Sometimes sex (even vanilla sex) can get rather intense. Maybe it’s been a rough week and sex is simply more cathartic than you expected, or maybe you’re just feeling particularly insecure or self-conscious. Most of us have also probably done or said something “in the moment” that caused us to experience shame or doubt after our sexual arousal abated. There are a lot of reasons why sex can sometimes create emotions that are overwhelming — and perhaps not so pleasurable.

BDSM practitioners have these same concerns and more. Endorphins and sexual arousal are a heady mixture, capable of removing a person from reality in what we call subspace or Domspace. This can be a wonderful experience, but the ensuing drop may cause a scene to feel physically, mentally, and/or emotionally exhausting for all individuals involved. Limits may have been pushed, role-played humiliation may require positive affirmations, and yes — minor physical injuries may need to be attended to.

How can you provide aftercare for a partner?

First, talk with them about the concept of aftercare. Are they familiar with it? If they think that it will be a positive addition to your sexual activity, discuss what calms them down or relaxes them. This is different for everyone and can range from extended intimate discussions to simply being left alone.  Without knowing what works for a particular person, aftercare may cause more harm than good.

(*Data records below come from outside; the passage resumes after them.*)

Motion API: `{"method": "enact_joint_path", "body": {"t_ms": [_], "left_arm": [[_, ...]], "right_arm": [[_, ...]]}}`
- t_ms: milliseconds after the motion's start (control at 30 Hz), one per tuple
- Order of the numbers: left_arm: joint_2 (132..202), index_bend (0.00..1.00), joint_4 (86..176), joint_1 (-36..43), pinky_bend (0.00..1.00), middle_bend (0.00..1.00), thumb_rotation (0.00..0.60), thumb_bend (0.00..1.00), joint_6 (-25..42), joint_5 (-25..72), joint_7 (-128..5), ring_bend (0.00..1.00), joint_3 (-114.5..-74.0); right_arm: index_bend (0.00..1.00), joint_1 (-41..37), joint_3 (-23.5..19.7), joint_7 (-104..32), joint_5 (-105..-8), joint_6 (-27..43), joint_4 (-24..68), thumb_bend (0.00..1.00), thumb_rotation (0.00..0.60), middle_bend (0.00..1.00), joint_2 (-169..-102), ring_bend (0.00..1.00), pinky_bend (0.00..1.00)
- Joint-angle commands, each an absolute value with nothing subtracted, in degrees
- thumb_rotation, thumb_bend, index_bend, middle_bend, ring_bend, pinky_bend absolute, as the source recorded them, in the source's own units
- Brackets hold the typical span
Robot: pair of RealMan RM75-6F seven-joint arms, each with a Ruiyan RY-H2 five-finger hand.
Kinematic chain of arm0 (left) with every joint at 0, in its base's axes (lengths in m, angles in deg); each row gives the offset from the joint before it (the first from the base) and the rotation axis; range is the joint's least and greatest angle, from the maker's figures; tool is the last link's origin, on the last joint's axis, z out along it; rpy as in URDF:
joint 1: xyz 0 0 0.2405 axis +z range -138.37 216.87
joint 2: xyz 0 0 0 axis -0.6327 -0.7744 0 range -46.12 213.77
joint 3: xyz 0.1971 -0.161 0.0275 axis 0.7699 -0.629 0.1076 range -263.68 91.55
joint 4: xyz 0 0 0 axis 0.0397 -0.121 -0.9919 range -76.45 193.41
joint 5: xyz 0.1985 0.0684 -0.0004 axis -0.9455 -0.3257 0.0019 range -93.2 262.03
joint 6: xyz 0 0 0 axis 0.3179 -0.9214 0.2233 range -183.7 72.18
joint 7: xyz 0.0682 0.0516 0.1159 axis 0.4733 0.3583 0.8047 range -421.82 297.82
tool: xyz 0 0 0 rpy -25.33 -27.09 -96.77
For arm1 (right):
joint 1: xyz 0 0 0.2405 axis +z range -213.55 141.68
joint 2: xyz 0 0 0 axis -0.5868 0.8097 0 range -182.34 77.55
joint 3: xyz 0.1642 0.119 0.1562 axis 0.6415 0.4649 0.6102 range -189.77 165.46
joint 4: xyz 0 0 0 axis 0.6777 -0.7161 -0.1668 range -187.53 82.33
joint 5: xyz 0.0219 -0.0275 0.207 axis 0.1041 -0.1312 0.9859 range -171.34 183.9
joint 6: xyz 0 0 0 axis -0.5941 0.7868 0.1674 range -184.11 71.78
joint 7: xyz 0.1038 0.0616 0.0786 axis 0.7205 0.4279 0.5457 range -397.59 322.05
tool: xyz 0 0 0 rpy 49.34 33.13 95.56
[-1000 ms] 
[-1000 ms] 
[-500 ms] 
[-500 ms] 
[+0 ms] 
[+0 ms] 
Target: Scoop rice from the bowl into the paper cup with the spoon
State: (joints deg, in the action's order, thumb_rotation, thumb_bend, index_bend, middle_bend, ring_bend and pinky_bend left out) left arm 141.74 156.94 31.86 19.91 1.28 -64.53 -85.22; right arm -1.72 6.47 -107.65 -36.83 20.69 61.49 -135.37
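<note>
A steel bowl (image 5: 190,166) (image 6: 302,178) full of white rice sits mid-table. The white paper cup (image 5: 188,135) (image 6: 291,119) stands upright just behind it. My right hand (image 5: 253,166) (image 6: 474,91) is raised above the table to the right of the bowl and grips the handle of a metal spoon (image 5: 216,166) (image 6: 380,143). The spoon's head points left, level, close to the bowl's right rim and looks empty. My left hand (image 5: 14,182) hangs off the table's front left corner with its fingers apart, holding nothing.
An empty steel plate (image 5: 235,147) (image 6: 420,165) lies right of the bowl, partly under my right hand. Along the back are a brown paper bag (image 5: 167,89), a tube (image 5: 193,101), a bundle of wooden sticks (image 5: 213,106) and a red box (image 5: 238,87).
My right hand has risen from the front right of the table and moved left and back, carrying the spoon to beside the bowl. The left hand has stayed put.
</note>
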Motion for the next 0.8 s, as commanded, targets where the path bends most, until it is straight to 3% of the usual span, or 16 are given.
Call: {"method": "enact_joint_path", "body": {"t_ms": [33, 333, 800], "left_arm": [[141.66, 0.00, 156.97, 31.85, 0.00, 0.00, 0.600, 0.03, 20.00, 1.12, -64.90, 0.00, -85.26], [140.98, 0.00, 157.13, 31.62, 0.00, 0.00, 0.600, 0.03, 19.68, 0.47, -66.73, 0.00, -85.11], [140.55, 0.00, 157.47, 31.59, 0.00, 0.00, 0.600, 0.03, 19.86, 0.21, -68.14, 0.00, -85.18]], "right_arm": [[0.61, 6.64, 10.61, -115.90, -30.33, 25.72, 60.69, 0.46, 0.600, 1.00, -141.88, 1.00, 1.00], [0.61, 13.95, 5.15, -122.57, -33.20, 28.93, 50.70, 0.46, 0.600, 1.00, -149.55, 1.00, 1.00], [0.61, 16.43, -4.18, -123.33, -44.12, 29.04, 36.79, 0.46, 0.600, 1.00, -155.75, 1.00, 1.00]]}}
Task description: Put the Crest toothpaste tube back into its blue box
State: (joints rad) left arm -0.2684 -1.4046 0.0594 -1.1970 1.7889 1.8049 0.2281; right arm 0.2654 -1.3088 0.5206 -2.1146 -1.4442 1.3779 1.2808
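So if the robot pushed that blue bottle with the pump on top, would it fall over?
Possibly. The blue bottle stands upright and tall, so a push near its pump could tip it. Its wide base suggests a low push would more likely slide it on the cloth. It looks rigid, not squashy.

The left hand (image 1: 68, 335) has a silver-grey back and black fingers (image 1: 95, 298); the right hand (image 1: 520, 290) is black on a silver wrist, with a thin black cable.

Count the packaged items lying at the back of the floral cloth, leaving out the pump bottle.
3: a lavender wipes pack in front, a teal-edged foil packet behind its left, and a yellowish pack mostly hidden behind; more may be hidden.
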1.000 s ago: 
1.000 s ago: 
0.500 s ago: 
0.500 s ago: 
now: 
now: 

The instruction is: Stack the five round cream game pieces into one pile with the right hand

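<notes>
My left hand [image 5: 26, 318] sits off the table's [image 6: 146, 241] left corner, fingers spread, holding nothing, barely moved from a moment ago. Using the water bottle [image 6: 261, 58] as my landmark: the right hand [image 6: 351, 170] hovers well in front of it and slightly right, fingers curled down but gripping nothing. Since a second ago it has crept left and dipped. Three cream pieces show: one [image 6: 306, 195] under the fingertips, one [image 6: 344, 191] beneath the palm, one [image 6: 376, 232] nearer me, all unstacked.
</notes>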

Make sure that you consider a variety of aftercare options that target both physical and mental/emotional comfort. This will likely depend on the type of sexual play you are engaging in.

Here are a few ideas for various forms of aftercare…

  • Attending to basic physiological needs: Have you been playing intensely or for a long time, warranting food or water? If you have engaged in S&M activities, are there minor injuries that need antiseptic ointment and bandaids? If bondage has been incorporated, this may also be a good time to remove restraints, allowing for a more comfortable body position.
  • Providing comfortable surroundings: This can include temperature control (fan, space heater, blankets, warm socks) or more atmospheric enhancements (scented candles/incense, soft music).
  • Reinforcing intimacy and other positive emotions: This will depend on what type of relationship you have with the person you are currently playing with. A couple that is both involved in S&M and vanilla sexual activity may find intercourse or sexual touching to be very comforting after more intense play. Cuddling and/or offering reassurance are also good ways to let your partner know that you care about them. If you and your sexual/play partner do not have an emotional connection for this type of aftercare, a close friend may be able to provide some third party support.
  • Enhancing sexual communication: Some individuals use aftercare as a time to debrief by asking what was most/least enjoyable for their partner, what they’d like to do differently next time, etc. However, this can be complicated. One or both partners may be so satiated that conversing is momentarily impossible. If a power dynamic is in play, one or both partners may still be in their roles, potentially creating a barrier for open communication. Also, if not careful, post-coital criticism — even if constructive — can sometimes make vulnerabilities worse. (I-statements!) For some, this may work better if it’s used as a delayed “check-in” aftercare, allowing a few days for all partners to gather their thoughts.

Talking about aftercare can sometimes feel like you’re expecting the worst out of a pleasurable situation. In reality, it’s a great way to show your partner that you respect them and their needs. It communicates that you are there for more than just your own physical gratification. In a way, it’s the mature progression of not sneaking out immediately after the deed is done.